Book recommendation – “Walden” by Henry David Thoreau

Walden Pond2

Walden is a such a famous book, whose reviews and analyses sum up to many times the length of the manuscript itself. My review is mostly about the waves it generated on the lake of my mind. I finished reading the book a couple weeks ago, and initially felt sorry not to have read it before; but I am glad I had read it now, because I enjoyed many more aspects, that the younger me would not have taken into consideration.

Thoreau narrates two years of his life in the woods near Walden Pond, in Massachussets, in 1845. He built a minimalist cabin with his own hands (with an accurate description of the process, and a precise account of costs and time), practiced a little agriculture, fished and hunted, interacted with the few people who lived or worked there.
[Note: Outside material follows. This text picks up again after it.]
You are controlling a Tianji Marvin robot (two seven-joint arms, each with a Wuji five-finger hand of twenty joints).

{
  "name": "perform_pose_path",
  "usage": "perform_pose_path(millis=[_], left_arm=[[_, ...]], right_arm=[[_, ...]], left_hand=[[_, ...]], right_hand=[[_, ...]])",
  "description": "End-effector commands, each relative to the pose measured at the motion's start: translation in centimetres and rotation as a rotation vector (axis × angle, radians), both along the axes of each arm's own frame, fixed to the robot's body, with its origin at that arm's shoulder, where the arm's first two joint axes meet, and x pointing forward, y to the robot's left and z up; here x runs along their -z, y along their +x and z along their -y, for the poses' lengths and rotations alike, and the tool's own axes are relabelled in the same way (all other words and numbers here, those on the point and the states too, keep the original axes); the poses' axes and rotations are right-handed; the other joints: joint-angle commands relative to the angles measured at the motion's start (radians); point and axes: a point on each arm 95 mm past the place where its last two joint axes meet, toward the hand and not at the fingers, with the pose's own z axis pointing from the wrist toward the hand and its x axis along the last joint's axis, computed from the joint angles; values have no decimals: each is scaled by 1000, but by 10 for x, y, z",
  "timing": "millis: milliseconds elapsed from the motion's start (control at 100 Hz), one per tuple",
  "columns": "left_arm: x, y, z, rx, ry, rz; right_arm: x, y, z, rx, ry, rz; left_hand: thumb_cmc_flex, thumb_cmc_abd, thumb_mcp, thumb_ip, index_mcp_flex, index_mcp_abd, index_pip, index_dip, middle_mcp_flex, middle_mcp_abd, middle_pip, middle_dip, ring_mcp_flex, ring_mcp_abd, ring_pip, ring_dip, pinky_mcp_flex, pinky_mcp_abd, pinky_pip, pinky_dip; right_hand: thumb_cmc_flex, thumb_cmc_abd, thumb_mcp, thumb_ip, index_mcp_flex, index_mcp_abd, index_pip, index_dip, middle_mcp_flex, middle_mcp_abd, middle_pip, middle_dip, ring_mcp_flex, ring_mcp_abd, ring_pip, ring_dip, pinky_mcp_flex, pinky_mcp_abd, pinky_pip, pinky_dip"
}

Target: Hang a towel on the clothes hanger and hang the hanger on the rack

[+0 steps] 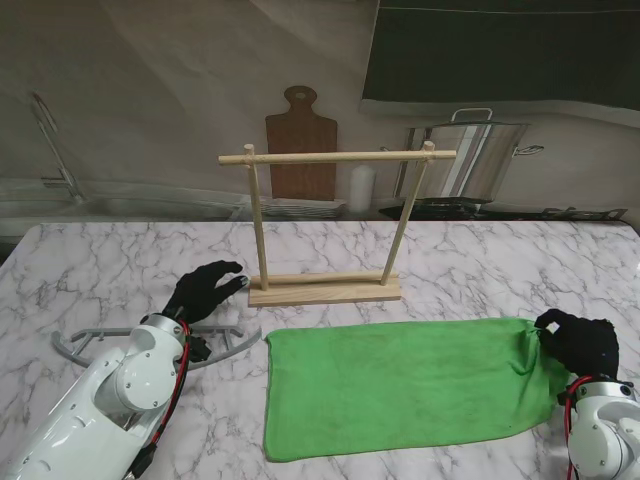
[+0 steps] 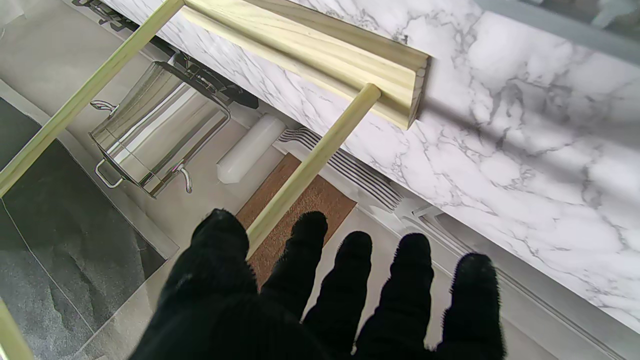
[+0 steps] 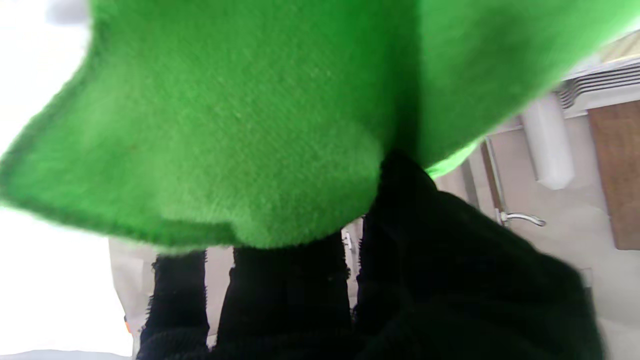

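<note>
A green towel [image 1: 400, 385] lies spread on the marble table [image 1: 100, 260], just nearer to me than the wooden rack [image 1: 330, 225]. The right hand [image 1: 578, 340] pinches the towel's right edge, bunching the cloth there. Left of the rack's base, the left hand [image 1: 205, 290] hovers with fingers [image 2: 350, 280] spread, holding nothing, above a grey hanger [image 1: 90, 345] lying flat on the table.

The white left arm [image 1: 110, 395] hid the middle of the grey plastic clothes hanger [image 1: 228, 342]. The green terry towel [image 3: 240, 125], blurred, ran off the right wrist view's edges.
</note>
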Motion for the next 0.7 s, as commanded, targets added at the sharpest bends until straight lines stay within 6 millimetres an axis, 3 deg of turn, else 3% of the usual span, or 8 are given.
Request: perform_pose_path(millis=[0,220,350,510,690], left_arm=[[3,-1,1,6,-2,-11],[3,-1,-1,-4,-1,-10],[3,-1,-3,-12,-2,-11],[2,-2,-7,-25,-7,-1],[1,-3,-12,-35,-10,11]], right_arm=[[0,-1,-13,-27,3,-2],[-21,3,-50,-96,-16,33],[-37,5,-78,-157,-27,34],[-51,9,-121,-223,-12,25],[-54,12,-178,-282,47,-8]], left_hand=[[4,66,-13,-22,-21,-2,-22,-8,-2,-7,-4,-3,-7,-6,-6,9,-10,-2,-55,21],[4,66,-13,-22,-20,-1,-22,-8,-1,-7,-4,-3,-6,-5,-5,10,-9,-1,-54,21],[4,66,-13,-22,-19,-1,-21,-8,-3,-8,-5,-3,-5,-5,-5,10,-9,-2,-53,22],[5,66,-13,-22,-20,-2,-21,-8,-2,-8,-4,-3,-5,-5,-5,10,-10,-1,-54,21],[5,66,-13,-22,-18,-1,-21,-8,-1,-8,-4,-3,-5,-5,-5,11,-10,-2,-54,21]], right_hand=[[44,66,15,-4,53,27,156,68,11,56,59,27,67,-17,47,23,-2,23,25,22],[20,15,71,-12,88,94,151,17,76,66,74,38,186,30,-14,-30,49,25,77,39],[7,-15,110,-18,110,112,150,3,109,68,86,34,224,30,-12,-29,65,30,101,44],[1,-44,142,-18,128,126,150,-5,139,67,96,33,259,32,10,-20,84,26,123,50],[0,-58,163,-15,135,138,151,-5,149,69,101,32,273,38,27,-15,91,25,140,54]])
He recalls many moments of contemplation of the surrounding nature, that he describes in his lyrical prose, that sounds now maybe oldish and pompous, but immensely reverent.

His survival experiment is both simple and extreme. Simple in its practical steps, extreme in the meaning it can convey to the society as a whole. He returned to civilisation after two years, not because the life in the woods ended up as a failure or a delusion, but because he realised that he had learned the lessons he needed. Through his experience, I feel more easy on my own decisions, especially the ones that sound drastic, because they show a true need for changement, even if for a given time of my life, and as such should be heard and handled.

From Chapter 18 – Conclusions:

I left the woods for as good a reason as I went there. Perhaps it seemed to me that I had several more lives to live, and could not spare any more time for that one. It is remarkable how easily and insensibly we fall into a particular route, and make a beaten track for ourselves. I had not lived there a week before my feet wore a path from my door to the pond-side; and though it is five or six years since I trod it, it is still quite distinct. It is true, I fear, that others may have fallen into it, and so helped to keep it open. The surface of the earth is soft and impressible by the feet of men; and so with the paths which the mind travels. How worn and dusty, then, must be the highways of the world, how deep the ruts of tradition and conformity! I did not wish to take a cabin passage, but rather to go before the mast and on the deck of the world, for there I could best see the moonlight amid the mountains. I do not wish to go below now.

Thoreau’s experiment made me immediately think of the more permanent one (so far) of Simone Perotti, who left a promising career to dedicate himself to seafaring and art. His book Adesso basta [Enough of it – own translation] is definitely an angrier and irrevocable refusal of civilised modern society, but I feel that he and Thoreau had something in common when they realised that society (and career in particular) could not give everything they needed. You can follow Simone’s blog, regularly updated, and savour his terse and shiny Italian prose. I remember reading his book in a time where I was angry and disappointed myself, and it only made me angrier to hear relatives and friends that such a definitive refusal of society was not possible. I think I got to that point anyway, but slower and with unneeded waste of energies.

A more similar meditation parenthesis is the diary of Sylvain Tesson, Dans les forêts de Sibérie. The author settles for a few months in a small cabin on the shores of Lake Baikal, with even less human presence than Walden Pond, and a less forgiving climate. I enjoyed Sylvain’s reflections, blooming from unbroken hours of silence, of stillness. They look so similar to Thoreau’s , despite the 250 years and half of the world’s distance between them. I’ll make a more detailed review when I get back the book from my mum 🙂

Lake Baikal (15849197826)
Baikal lake, by Aleksandr Zykov

These experiences made me think about how societal occupations changed in time (jobs, pastimes, duties), while the reflections of the mind, when it is given an appropriate amount of time off, converge in so many countries and ages. Is that the common ground of our humanity? I hope so, and even if there is no solid fact behind it, I like to see it as a fil rouge that is suitable to connect us all.